The 9th Circuit speaks for the 9th Circuit, not the entire US jurisdiction. They often wish otherwise, but there you go. :-)

Relinquishing your rights can have some effect, but not all rights can
be relinquished,

Outside of the US, so-called "moral rights" or "reputation rights" cannot
generally be relinquished, except perhaps in work-for-hire and perhaps
not even then. (E.g. if you're a ghost writer.) The situation in the US
is a bit murky -- there are no official moral rights per se, and
copyright only controls usage rights such as copying, distribution and so
forth.
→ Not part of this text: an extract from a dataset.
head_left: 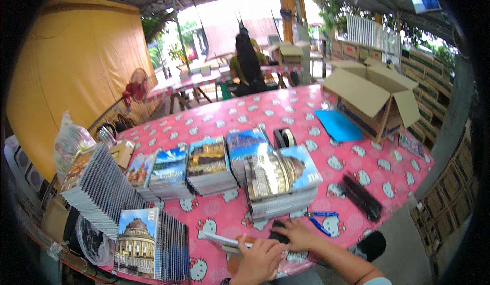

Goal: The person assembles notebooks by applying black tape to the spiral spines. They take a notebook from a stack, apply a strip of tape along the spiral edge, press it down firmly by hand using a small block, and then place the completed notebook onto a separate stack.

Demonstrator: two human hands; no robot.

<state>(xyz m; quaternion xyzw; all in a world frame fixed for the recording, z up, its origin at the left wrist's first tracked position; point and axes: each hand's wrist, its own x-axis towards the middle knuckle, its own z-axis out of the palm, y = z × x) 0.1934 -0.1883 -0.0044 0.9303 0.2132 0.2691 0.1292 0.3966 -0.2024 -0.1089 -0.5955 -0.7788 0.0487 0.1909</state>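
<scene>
At the table's near edge, my left hand (pixel 259 260) has its fingers curled over a thin booklet (pixel 220 239) with pale page edges. A brown-orange piece shows beside those fingers, partly hidden. Just right of it, my right hand (pixel 300 235) is closed on a small black object (pixel 278 232), mostly covered by the fingers. Blue-handled pliers (pixel 323 221) lie beyond the right hand. A bundle of thin black binding coils (pixel 360 197) rests farther right. Ahead of both hands stands a stack of calendars (pixel 282 175) with a domed building on the top cover.
More stacks of picture calendars (pixel 208 158) line the table's left half, with spiral-bound piles (pixel 101 183) at the left edge. A black tape dispenser (pixel 284 139), blue sheet (pixel 339 125) and open cardboard box (pixel 375 96) lie farther back. Someone (pixel 248 60) sits at another table behind.
</scene>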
But this doesn't mean that you can (for example) claim authorship
of a public domain work unless you actually wrote it.

In any case, we're discussing copyright, not other rights.

and this is not the same as putting your work into the
public domain.

One might "not be the same" while still being "effectively the same". For
example, the U.S. Copyright Office states that "one may not grant their
work into the public domain. However, a copyright owner may release all
of their rights to their work by stating the work may be freely
reproduced, distributed, etc." as if it were in in the public domain.

I agree. The CC0 is about the closest that you can get to this. I enter this discussion primarily to contest the assert that the simple, one-sentence "this work is in the public domain" declarations will reliably have this effect.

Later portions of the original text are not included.